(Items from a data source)
^^^^^^^^^^^^^^^^

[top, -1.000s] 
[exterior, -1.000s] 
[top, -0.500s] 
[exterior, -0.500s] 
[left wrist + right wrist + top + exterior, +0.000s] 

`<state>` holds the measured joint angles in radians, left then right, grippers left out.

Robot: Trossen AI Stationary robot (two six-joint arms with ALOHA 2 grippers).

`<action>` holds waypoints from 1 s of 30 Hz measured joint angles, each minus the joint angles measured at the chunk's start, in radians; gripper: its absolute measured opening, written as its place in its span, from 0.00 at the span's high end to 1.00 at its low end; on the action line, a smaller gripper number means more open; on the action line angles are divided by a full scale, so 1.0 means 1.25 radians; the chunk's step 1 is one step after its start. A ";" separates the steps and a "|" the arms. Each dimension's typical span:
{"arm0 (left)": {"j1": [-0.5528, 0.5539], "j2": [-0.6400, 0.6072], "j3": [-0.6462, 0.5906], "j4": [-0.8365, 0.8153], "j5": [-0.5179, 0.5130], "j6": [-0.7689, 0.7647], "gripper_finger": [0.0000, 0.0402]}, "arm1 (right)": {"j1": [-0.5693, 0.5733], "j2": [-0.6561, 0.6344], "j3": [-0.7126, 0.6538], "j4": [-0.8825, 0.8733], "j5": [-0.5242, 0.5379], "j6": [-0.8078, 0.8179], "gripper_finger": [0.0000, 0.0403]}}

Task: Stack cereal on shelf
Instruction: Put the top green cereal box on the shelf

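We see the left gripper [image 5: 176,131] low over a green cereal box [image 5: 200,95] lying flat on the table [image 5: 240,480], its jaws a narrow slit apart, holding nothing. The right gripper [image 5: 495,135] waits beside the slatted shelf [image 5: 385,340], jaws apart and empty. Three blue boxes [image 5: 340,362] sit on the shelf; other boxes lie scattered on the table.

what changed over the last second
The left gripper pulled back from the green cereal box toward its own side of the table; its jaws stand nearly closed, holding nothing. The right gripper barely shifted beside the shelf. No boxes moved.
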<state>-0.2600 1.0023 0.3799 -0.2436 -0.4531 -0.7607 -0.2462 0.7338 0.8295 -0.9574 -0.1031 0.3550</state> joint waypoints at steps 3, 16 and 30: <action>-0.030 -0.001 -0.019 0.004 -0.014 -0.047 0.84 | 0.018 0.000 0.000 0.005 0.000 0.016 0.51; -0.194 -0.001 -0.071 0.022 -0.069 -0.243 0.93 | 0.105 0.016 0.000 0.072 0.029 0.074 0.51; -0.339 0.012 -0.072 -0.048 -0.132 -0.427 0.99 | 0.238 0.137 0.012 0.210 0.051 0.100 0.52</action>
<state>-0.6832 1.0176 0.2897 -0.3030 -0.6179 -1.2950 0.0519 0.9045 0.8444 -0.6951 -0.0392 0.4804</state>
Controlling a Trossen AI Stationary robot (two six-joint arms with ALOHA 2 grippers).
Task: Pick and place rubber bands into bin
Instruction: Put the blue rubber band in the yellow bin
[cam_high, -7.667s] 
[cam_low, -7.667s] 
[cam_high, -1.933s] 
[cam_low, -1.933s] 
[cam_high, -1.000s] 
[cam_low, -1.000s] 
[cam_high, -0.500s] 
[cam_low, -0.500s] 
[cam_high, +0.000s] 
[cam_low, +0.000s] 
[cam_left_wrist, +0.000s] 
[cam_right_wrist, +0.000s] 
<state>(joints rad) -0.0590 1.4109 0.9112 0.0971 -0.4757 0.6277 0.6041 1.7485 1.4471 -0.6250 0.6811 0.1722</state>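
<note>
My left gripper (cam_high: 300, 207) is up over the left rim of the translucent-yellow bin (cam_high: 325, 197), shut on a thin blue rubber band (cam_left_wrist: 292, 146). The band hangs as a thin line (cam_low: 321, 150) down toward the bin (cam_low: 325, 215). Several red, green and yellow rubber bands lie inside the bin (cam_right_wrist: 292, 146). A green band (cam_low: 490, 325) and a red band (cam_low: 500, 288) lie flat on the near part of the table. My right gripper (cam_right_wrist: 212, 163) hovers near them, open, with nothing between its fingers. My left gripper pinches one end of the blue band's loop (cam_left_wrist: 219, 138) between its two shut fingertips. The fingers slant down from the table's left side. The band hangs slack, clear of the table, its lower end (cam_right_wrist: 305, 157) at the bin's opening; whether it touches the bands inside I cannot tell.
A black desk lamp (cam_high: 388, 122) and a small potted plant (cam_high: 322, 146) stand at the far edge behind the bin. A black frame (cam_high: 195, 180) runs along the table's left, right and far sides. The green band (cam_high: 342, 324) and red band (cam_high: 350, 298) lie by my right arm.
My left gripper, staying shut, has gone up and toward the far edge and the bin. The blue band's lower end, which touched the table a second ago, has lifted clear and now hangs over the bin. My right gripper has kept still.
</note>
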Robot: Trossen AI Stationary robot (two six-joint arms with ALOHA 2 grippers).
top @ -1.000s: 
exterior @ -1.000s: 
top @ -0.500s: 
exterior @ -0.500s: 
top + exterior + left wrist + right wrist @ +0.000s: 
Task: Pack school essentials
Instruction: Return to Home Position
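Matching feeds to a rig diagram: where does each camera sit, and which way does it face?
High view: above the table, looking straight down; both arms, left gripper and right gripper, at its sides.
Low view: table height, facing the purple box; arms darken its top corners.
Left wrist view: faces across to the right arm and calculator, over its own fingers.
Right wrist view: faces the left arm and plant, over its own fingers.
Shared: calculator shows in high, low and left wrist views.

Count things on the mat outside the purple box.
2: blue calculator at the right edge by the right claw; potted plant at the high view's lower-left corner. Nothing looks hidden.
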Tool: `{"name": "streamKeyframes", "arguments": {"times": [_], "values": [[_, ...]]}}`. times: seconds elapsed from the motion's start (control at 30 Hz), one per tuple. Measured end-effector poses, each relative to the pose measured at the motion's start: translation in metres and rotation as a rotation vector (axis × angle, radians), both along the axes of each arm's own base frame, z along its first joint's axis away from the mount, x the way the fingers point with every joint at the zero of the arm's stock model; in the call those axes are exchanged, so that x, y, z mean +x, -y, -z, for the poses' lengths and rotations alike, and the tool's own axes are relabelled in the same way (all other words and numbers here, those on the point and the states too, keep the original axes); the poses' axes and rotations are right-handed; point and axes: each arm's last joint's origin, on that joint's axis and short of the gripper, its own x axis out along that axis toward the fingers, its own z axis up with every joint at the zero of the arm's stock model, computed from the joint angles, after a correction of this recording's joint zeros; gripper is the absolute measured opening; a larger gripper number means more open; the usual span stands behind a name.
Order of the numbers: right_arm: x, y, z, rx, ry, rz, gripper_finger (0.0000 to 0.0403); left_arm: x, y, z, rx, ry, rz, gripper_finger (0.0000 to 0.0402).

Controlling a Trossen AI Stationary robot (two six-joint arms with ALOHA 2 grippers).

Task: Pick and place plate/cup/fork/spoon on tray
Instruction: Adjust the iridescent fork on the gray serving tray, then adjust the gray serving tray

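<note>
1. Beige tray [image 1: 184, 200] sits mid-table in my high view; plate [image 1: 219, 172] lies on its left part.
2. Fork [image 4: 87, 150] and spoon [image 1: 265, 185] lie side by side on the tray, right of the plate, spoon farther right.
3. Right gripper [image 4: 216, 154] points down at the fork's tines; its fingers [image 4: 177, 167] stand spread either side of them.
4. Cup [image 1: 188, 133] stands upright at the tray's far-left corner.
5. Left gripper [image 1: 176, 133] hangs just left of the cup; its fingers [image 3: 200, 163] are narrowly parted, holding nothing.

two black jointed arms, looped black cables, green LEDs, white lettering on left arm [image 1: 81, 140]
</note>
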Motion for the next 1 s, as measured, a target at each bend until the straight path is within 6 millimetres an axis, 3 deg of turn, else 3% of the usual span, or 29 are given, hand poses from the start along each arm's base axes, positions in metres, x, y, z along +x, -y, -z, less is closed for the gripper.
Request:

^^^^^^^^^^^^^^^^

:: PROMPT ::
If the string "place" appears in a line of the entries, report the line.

:: THE COMPLETED TASK ::
`<action>` holds waypoints from 1 s of 30 Hz measured joint angles, each minus the joint angles measured at the chunk's start, in radians; gripper: its absolute measured opening, written as its place in its span, from 0.00 at the span's high end to 1.00 at its low end; on the action line, a smaller gripper number means more open; on the action line angles are divided by a full scale, so 1.0 means 1.25 radians; the chunk's step 1 is one step after its start. A ";" separates the steps and a "|" the arms. Each dimension's typical span:
Task: Pick and place rubber bands into bin
Task: Pick and place plate/cup/fork/spoon on tray

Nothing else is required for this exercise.